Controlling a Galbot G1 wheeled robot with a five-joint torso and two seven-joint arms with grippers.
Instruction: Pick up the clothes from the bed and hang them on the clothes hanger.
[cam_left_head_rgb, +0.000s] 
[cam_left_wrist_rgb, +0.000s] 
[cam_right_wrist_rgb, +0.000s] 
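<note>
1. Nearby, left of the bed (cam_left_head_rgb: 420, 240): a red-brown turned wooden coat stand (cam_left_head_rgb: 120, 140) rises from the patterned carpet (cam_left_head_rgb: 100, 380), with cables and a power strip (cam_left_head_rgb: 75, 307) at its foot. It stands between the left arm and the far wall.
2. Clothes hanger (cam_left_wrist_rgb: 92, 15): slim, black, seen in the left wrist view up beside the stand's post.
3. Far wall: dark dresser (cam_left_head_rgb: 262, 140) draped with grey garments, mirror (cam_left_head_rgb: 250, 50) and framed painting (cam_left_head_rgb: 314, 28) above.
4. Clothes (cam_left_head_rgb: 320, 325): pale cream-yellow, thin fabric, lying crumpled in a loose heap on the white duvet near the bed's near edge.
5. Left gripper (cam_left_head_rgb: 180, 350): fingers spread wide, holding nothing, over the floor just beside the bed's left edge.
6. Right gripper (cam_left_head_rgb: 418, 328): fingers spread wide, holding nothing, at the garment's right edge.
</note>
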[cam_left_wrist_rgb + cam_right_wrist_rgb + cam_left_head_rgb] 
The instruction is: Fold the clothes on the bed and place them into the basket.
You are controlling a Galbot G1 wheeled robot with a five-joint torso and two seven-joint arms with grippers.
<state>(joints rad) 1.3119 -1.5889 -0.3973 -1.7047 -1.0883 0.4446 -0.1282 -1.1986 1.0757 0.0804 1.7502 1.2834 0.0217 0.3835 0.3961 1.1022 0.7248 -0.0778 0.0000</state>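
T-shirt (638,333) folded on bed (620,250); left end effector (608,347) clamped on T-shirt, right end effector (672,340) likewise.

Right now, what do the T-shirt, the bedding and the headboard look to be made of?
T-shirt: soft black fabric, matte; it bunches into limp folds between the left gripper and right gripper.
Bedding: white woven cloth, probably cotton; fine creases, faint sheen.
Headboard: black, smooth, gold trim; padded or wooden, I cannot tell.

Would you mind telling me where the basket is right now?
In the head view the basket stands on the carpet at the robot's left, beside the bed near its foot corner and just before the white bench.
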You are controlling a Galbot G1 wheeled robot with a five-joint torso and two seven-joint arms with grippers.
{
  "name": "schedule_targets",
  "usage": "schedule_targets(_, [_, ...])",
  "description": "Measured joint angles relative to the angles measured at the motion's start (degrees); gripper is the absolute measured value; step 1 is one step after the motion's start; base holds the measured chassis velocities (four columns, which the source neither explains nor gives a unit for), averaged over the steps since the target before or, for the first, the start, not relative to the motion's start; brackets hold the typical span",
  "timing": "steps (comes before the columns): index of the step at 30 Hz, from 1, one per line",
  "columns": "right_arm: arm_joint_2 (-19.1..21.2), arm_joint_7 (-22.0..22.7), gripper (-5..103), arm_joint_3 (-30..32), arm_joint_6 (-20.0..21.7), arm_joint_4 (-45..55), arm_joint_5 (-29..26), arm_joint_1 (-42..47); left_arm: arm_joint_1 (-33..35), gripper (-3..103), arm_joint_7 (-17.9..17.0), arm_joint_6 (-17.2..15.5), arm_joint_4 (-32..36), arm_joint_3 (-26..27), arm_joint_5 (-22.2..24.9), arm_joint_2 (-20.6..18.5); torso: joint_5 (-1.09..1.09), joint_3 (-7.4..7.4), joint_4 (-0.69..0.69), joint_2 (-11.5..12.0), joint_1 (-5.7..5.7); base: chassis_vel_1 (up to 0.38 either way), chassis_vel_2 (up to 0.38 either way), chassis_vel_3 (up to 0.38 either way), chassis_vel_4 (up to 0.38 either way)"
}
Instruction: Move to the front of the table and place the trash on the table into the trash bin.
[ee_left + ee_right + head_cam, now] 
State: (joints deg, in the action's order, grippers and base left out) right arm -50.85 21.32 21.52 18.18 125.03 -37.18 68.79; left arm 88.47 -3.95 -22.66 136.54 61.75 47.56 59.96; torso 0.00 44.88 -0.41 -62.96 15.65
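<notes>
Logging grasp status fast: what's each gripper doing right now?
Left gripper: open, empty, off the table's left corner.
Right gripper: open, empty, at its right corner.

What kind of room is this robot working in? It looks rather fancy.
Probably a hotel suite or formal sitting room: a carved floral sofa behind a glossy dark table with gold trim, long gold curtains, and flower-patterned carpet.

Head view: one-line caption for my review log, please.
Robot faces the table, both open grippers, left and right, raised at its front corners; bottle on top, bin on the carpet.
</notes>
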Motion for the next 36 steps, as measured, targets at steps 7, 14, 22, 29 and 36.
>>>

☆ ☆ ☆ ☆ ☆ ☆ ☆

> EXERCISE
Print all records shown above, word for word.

> THE COMPLETED TASK
Controlling a Galbot G1 wheeled robot with a five-joint torso and two seven-joint arms with grippers.
Instruction: Pick up the clothes from the bed and hang them on the clothes hanger.
[cam_left_head_rgb, +0.000s] 
[cam_left_wrist_rgb, +0.000s] 
[cam_right_wrist_rgb, +0.000s] 
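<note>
1. Nearby, left of the bed (cam_left_head_rgb: 420, 240): a red-brown turned wooden coat stand (cam_left_head_rgb: 120, 140) rises from the patterned carpet (cam_left_head_rgb: 100, 380), with cables and a power strip (cam_left_head_rgb: 75, 307) at its foot. It stands between the left arm and the far wall.
2. Clothes hanger (cam_left_wrist_rgb: 92, 15): slim, black, seen in the left wrist view up beside the stand's post.
3. Far wall: dark dresser (cam_left_head_rgb: 262, 140) draped with grey garments, mirror (cam_left_head_rgb: 250, 50) and framed painting (cam_left_head_rgb: 314, 28) above.
4. Clothes (cam_left_head_rgb: 320, 325): pale cream-yellow, thin fabric, lying crumpled in a loose heap on the white duvet near the bed's near edge.
5. Left gripper (cam_left_head_rgb: 180, 350): fingers spread wide, holding nothing, over the floor just beside the bed's left edge.
6. Right gripper (cam_left_head_rgb: 418, 328): fingers spread wide, holding nothing, at the garment's right edge.
</note>
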[cam_left_wrist_rgb + cam_right_wrist_rgb + cam_left_head_rgb] 
The instruction is: Fold the clothes on the bed and place them into the basket.
You are controlling a Galbot G1 wheeled robot with a five-joint torso and two seven-joint arms with grippers.
<state>(joints rad) 1.3119 -1.5889 -0.3973 -1.7047 -1.0883 0.4446 -0.1282 -1.1986 1.0757 0.0804 1.7502 1.2834 0.0217 0.3835 0.3961 1.1022 0.7248 -0.0778 0.0000</state>
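T-shirt (638,333) folded on bed (620,250); left end effector (608,347) clamped on T-shirt, right end effector (672,340) likewise.

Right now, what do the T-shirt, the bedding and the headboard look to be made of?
T-shirt: soft black fabric, matte; it bunches into limp folds between the left gripper and right gripper.
Bedding: white woven cloth, probably cotton; fine creases, faint sheen.
Headboard: black, smooth, gold trim; padded or wooden, I cannot tell.

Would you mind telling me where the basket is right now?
In the head view the basket stands on the carpet at the robot's left, beside the bed near its foot corner and just before the white bench.
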You are controlling a Galbot G1 wheeled robot with a five-joint torso and two seven-joint arms with grippers.
{
  "name": "schedule_targets",
  "usage": "schedule_targets(_, [_, ...])",
  "description": "Measured joint angles relative to the angles measured at the motion's start (degrees); gripper is the absolute measured value; step 1 is one step after the motion's start; base holds the measured chassis velocities (four columns, which the source neither explains nor gives a unit for), averaged over the steps since the target before or, for the first, the start, not relative to the motion's start; brackets hold the typical span",
  "timing": "steps (comes before the columns): index of the step at 30 Hz, from 1, one per line",
  "columns": "right_arm: arm_joint_2 (-19.1..21.2), arm_joint_7 (-22.0..22.7), gripper (-5..103), arm_joint_3 (-30..32), arm_joint_6 (-20.0..21.7), arm_joint_4 (-45..55), arm_joint_5 (-29..26), arm_joint_1 (-42..47); left_arm: arm_joint_1 (-33..35), gripper (-3..103), arm_joint_7 (-17.9..17.0), arm_joint_6 (-17.2..15.5), arm_joint_4 (-32..36), arm_joint_3 (-26..27), arm_joint_5 (-22.2..24.9), arm_joint_2 (-20.6..18.5); torso: joint_5 (-1.09..1.09), joint_3 (-7.4..7.4), joint_4 (-0.69..0.69), joint_2 (-11.5..12.0), joint_1 (-5.7..5.7); base: chassis_vel_1 (up to 0.38 either way), chassis_vel_2 (up to 0.38 either way), chassis_vel_3 (up to 0.38 either way), chassis_vel_4 (up to 0.38 either way)"
}
Instruction: Move to the front of the table and place the trash on the table into the trash bin.
[ee_left + ee_right + head_cam, now] 
State: (joints deg, in the action's order, grippers and base left out) right arm -50.85 21.32 21.52 18.18 125.03 -37.18 68.79; left arm 88.47 -3.95 -22.66 136.54 61.75 47.56 59.96; torso 0.00 44.88 -0.41 -62.96 15.65
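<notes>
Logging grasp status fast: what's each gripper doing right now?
Left gripper: open, empty, off the table's left corner.
Right gripper: open, empty, at its right corner.

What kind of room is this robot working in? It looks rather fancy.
Probably a hotel suite or formal sitting room: a carved floral sofa behind a glossy dark table with gold trim, long gold curtains, and flower-patterned carpet.

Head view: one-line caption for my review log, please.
Robot faces the table, both open grippers, left and right, raised at its front corners; bottle on top, bin on the carpet.
</notes>
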Motion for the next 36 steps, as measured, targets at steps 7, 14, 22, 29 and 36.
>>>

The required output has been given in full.